Je le dis très souvent : quand on est avocat, il faut décoder l’humain derrière ses
demandes. Les parcours, les réussites mais aussi les échecs sont autant d’éléments à
prendre en considération dans la compréhension d’une affaire.

Il n’y a pas de meilleur exemple que celui de Simon. Son chemin était douloureux ;
marié et père de deux garçons, il gagnait très bien sa vie dans le secteur de l’édition
jusqu’au milieu des années 2000. Et puis le secteur a accusé le coup et il a été mis à la
porte de manière particulièrement subite.

Simon avait pensé retrouver un emploi avec un salaire équivalent et avait continué à
mener quelques temps un train de vie dépensier, lui qui affectionnait les bonnes tables,
les costumes de marque et les grands voyages.

Mais le temps passant, on ne lui proposait plus que des postes subalternes et
beaucoup moins bien payés. Simon a dû quitter sa rive gauche pour un petit
appartement dans une banlieue paumée. En parallèle il n’a eu d’autre choix que
d’accepter des postes toujours plus dégradants pour lui.

Son divorce par consentement mutuel qui était intervenu du temps de sa gloire d’éditeur
prévoyait une résidence alternée pour ses deux fils. Mais son ex femme qui était dans
une situation financière autrement plus florissante a décidé d’engager un procès pour
récupérer la garde totale des enfants. A mesure que la procédure suivait son cours, la
situation de mon client devenait de plus en plus critique.

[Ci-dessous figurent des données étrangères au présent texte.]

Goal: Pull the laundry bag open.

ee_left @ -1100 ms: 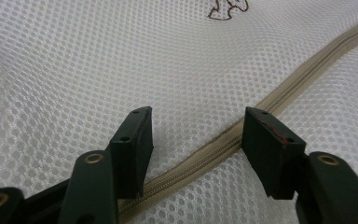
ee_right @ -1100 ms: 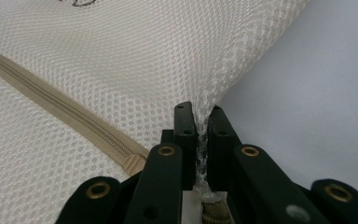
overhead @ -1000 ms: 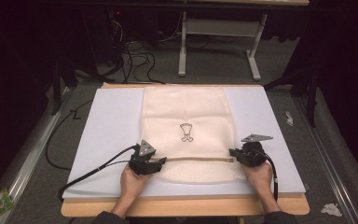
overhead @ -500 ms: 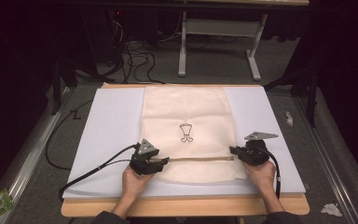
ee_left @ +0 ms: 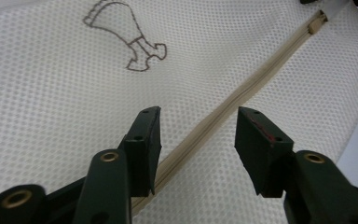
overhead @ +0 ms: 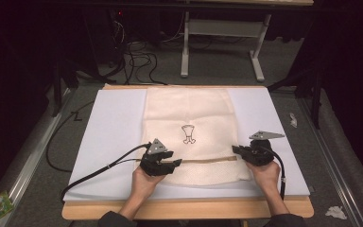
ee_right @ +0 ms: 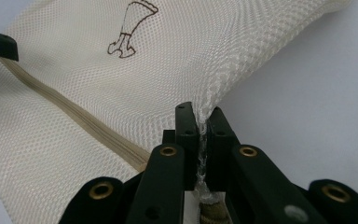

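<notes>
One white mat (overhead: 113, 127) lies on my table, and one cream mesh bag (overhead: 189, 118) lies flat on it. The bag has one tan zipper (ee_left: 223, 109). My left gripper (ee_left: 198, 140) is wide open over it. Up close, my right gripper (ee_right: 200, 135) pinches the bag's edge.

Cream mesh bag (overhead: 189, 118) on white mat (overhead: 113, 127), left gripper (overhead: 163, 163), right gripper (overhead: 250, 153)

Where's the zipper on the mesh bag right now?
In the high view the zipper runs across the near part of the mesh bag, between the left gripper and the right gripper, below the printed drumstick.
</notes>
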`<action>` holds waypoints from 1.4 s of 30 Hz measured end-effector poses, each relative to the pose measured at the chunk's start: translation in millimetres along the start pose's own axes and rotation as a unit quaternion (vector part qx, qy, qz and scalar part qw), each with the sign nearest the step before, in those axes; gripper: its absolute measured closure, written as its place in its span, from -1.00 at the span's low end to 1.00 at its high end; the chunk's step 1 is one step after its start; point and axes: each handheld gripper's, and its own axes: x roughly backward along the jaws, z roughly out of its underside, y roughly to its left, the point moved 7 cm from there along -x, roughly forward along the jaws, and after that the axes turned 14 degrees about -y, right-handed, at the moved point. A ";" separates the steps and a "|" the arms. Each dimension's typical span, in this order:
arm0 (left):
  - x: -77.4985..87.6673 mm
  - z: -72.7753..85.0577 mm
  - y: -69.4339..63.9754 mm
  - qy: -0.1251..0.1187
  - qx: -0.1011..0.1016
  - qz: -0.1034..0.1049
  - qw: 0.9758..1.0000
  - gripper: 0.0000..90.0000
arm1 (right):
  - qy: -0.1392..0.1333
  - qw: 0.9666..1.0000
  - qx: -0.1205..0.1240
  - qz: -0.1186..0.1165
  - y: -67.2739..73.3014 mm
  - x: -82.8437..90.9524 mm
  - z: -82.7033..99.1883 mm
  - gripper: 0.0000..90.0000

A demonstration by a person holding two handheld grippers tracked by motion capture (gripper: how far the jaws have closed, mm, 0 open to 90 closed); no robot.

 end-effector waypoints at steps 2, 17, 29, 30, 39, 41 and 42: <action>-4.0 0.1 -4.5 0.004 -0.002 0.007 1.000 0.17 | -0.002 1.000 0.001 -0.002 0.7 0.3 -1.1 0.95; -34.0 -9.4 -31.5 0.020 -0.011 0.048 0.999 0.27 | -0.011 1.000 -0.001 -0.017 3.9 1.5 -6.1 0.95; -47.4 -29.4 -45.6 0.003 0.001 0.077 0.997 0.39 | -0.015 1.000 -0.005 -0.024 8.9 -0.3 -10.8 0.95; -47.4 -31.2 -46.8 0.000 0.004 0.079 0.997 0.39 | -0.016 1.000 -0.003 -0.025 9.3 -0.5 -11.6 0.95; -60.6 -31.8 -58.7 0.006 -0.011 0.082 0.997 0.38 | -0.021 0.999 -0.003 -0.036 14.9 -1.9 -16.3 0.95; -62.4 -31.2 -61.1 0.008 -0.011 0.085 0.996 0.37 | -0.021 0.999 -0.002 -0.039 15.9 -2.5 -16.9 0.95; -63.0 -31.4 -62.7 0.008 -0.010 0.087 0.996 0.38 | -0.019 0.999 -0.003 -0.038 16.3 -2.4 -17.0 0.95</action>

Madame a alors engagé une enragée du barreau de la famille comme on en croise
parfois.
j’ai reçu un homme brisé, humilié qui cherchait à travers ses enfants à maintenir les
apparences. Je l’ai d’abord raisonné. Ses garçons allaient entrer dans une période de
leurs vies qui allait nécessiter un investissement financier important et un cadre stable.
Il fallait se montrer raisonnable. Simon ne tenait plus la route.

Mais je me suis fais un devoir de plaider son histoire, son vécu et d’une certaine façon,
de le sortir grandi de cette situation.

J’ai plaidé en humanité. Une plaidoirie sans effets de manche mais où j’ai mis mes
tripes pour dire l’indicible. Depuis trois ans, cet homme n’avait eu que des coups durs,
des chutes, des procès, des huissiers, des déceptions, des humiliations. Alors qu’il était
à terre, j’ai fait son éloge. A ce stade, bien plus que le résultat qui était sans grande
surprise, c’était sa dignité qui m’importait.

Au sortir de l’audience, Simon était en larmes. Il m’a dit : “Jamais personne n’a parlé
comme ça de moi, y compris quand j’étais au sommet de ma gloire”.

Etre avocat pour moi, ce n’est pas que connaître le Droit. C’est aussi et surtout
magnifier les hommes et les femmes que je défends.